Directions
Using the data that follows, give the number of lines in which the word "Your" occurs. Write only the number.
[Opening Input data section]
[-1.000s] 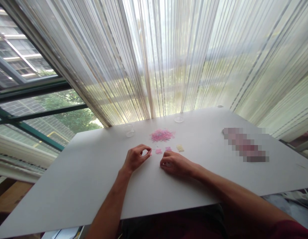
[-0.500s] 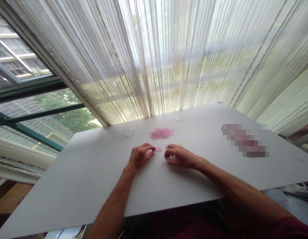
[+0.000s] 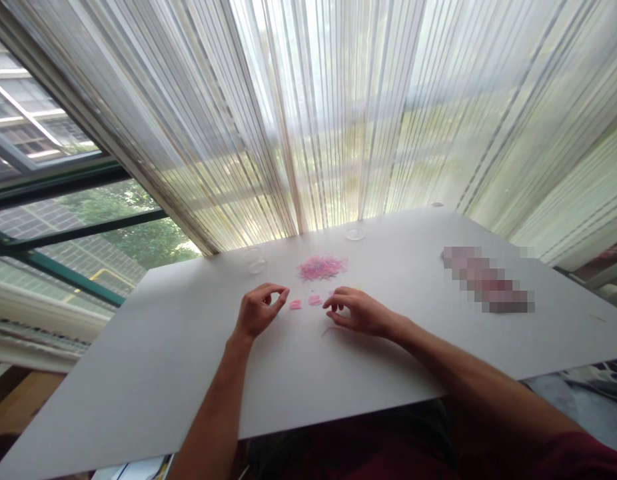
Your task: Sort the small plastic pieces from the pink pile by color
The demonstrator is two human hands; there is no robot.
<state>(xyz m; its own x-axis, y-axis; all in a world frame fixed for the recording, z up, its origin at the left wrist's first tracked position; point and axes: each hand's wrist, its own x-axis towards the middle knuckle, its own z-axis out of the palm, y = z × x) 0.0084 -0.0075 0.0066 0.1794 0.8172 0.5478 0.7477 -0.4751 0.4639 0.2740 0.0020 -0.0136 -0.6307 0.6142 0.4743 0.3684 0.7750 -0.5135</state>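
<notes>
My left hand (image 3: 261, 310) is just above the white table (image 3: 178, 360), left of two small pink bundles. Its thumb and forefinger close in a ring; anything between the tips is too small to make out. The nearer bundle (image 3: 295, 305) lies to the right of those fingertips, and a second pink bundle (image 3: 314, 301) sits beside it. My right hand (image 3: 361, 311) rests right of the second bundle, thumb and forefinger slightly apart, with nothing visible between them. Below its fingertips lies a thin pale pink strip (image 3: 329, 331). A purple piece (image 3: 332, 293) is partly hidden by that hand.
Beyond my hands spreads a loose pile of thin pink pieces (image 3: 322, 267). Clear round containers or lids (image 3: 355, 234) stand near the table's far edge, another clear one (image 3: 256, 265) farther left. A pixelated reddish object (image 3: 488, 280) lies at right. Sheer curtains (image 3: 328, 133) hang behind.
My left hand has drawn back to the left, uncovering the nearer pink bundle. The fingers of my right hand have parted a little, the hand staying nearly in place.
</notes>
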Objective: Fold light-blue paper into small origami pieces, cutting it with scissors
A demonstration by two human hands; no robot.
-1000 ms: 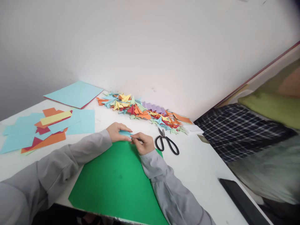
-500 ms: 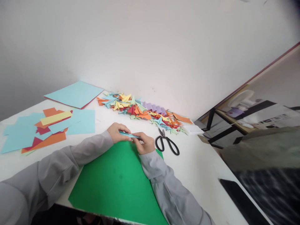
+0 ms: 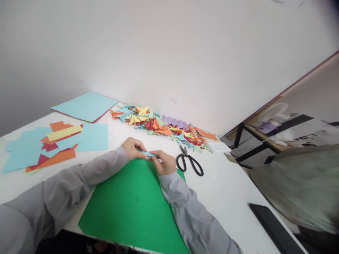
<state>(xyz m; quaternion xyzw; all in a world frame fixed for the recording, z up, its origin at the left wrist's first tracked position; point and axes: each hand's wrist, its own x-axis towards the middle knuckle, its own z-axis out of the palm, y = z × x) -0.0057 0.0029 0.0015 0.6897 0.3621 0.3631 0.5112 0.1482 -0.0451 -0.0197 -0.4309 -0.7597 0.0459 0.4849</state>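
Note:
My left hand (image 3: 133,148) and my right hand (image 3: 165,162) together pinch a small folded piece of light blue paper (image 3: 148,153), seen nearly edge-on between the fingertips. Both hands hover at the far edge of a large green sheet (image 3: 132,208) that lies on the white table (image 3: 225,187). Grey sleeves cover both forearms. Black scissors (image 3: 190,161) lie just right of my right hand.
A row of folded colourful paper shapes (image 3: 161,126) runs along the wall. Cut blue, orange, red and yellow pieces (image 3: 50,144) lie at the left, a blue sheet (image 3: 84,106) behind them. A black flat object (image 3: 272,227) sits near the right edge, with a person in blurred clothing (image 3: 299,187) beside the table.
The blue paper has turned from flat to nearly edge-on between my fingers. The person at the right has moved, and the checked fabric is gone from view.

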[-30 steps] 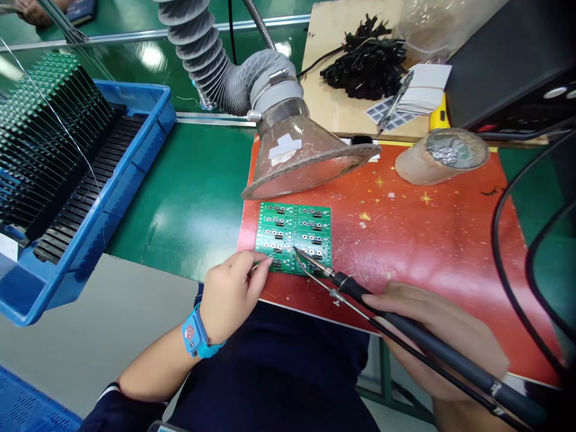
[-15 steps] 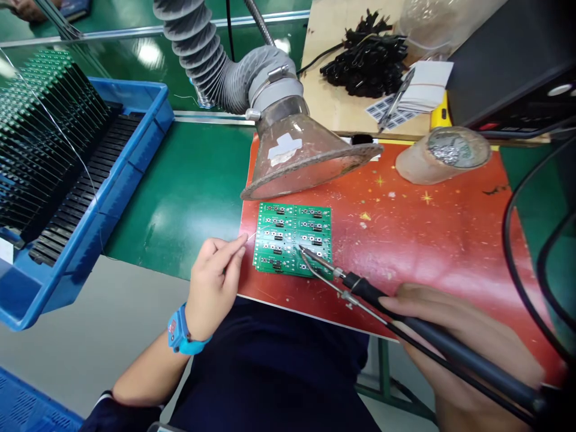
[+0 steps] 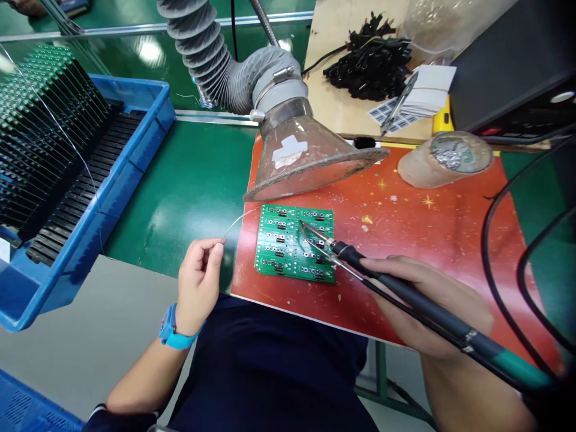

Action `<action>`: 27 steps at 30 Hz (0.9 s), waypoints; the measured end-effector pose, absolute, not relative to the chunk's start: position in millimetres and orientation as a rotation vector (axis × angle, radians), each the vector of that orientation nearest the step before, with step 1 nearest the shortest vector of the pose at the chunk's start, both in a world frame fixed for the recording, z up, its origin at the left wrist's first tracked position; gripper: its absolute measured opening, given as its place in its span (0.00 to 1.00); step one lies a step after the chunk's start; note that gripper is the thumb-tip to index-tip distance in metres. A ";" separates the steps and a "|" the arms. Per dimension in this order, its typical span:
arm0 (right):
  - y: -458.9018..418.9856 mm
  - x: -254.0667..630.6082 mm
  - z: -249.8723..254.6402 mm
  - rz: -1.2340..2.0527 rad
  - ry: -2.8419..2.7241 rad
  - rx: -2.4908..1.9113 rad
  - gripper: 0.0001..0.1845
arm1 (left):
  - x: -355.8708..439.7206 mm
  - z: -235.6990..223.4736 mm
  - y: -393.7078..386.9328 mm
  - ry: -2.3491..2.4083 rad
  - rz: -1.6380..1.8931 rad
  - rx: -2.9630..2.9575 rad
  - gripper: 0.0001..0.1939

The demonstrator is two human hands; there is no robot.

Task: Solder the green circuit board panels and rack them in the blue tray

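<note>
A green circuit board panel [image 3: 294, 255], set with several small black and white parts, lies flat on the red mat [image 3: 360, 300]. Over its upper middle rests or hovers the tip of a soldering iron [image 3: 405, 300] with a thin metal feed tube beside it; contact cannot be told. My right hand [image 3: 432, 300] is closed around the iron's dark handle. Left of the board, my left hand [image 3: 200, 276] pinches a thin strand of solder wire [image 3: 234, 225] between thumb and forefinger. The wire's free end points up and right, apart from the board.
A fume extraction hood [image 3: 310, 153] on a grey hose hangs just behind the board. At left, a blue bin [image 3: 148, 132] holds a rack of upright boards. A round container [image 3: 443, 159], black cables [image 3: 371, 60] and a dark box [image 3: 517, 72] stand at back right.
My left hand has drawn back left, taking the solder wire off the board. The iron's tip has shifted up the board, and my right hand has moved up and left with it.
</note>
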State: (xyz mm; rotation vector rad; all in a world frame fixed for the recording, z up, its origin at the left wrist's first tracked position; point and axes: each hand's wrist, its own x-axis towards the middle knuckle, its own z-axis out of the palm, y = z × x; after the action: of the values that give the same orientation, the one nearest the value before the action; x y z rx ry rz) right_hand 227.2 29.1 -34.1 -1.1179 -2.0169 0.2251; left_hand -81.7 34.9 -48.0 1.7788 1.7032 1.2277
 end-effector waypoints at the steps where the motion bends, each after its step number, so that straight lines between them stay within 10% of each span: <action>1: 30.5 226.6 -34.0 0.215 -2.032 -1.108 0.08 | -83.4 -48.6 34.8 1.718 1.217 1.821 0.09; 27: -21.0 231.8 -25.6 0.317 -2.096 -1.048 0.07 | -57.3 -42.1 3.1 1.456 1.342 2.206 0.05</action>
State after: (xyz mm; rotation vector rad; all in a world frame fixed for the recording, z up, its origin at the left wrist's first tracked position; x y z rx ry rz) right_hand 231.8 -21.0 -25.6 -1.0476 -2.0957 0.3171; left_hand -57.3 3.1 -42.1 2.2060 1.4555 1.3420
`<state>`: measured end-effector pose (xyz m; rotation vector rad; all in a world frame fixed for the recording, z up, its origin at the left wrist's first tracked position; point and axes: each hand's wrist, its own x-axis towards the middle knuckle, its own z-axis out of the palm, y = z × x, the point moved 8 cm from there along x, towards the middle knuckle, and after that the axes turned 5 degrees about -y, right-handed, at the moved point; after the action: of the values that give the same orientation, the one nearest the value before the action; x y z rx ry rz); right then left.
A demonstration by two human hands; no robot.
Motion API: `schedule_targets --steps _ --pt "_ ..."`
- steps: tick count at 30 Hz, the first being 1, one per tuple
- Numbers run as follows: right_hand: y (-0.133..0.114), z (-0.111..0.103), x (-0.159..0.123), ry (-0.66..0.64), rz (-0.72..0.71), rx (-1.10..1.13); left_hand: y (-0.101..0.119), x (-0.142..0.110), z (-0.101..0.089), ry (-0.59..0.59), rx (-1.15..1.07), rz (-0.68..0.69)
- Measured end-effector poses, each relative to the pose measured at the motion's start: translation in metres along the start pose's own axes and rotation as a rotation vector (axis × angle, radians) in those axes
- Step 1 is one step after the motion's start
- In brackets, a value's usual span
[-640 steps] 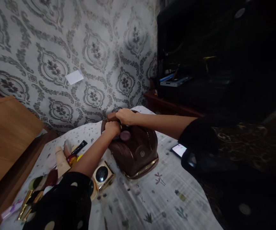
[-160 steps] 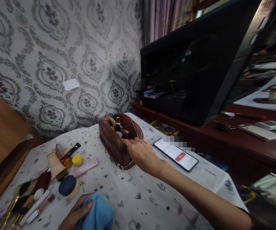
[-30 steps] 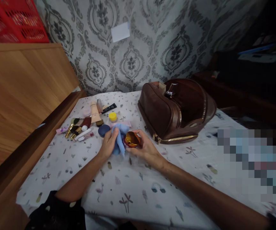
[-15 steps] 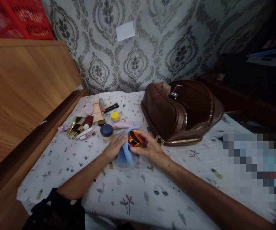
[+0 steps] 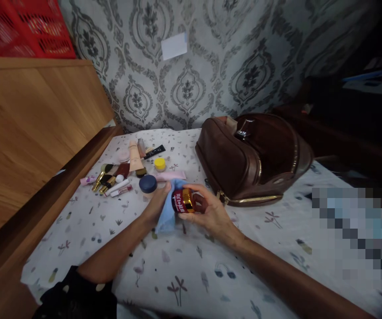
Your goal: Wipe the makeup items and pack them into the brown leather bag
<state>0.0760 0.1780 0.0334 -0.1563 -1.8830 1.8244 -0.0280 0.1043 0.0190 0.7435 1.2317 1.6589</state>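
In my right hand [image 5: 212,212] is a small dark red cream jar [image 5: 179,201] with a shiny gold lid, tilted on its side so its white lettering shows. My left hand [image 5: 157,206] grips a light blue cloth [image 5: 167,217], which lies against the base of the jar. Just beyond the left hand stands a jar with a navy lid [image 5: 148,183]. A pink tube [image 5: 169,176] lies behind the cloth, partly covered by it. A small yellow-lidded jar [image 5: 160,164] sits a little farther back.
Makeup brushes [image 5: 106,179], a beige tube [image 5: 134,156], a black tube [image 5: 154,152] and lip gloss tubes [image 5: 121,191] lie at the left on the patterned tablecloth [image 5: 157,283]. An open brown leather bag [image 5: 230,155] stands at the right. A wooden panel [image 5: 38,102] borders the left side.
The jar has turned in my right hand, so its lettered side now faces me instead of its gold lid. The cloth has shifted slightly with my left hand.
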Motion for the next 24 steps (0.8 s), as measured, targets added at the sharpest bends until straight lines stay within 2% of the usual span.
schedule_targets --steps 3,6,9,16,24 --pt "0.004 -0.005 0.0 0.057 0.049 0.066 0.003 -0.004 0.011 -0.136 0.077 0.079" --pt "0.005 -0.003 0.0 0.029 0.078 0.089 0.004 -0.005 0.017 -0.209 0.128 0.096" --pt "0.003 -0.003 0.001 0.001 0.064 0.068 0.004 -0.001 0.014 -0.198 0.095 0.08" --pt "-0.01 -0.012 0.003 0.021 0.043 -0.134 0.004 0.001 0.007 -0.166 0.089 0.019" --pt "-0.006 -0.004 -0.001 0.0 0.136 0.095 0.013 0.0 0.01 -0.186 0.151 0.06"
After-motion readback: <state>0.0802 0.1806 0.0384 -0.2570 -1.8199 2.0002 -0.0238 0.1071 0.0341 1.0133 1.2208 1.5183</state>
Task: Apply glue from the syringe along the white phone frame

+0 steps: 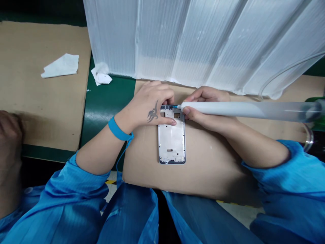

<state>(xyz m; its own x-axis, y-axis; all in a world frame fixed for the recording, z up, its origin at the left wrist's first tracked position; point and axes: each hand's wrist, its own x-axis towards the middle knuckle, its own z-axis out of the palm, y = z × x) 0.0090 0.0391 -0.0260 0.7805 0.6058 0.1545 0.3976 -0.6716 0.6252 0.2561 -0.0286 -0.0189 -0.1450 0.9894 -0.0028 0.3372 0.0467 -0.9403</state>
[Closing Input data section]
Solution for this exercise
2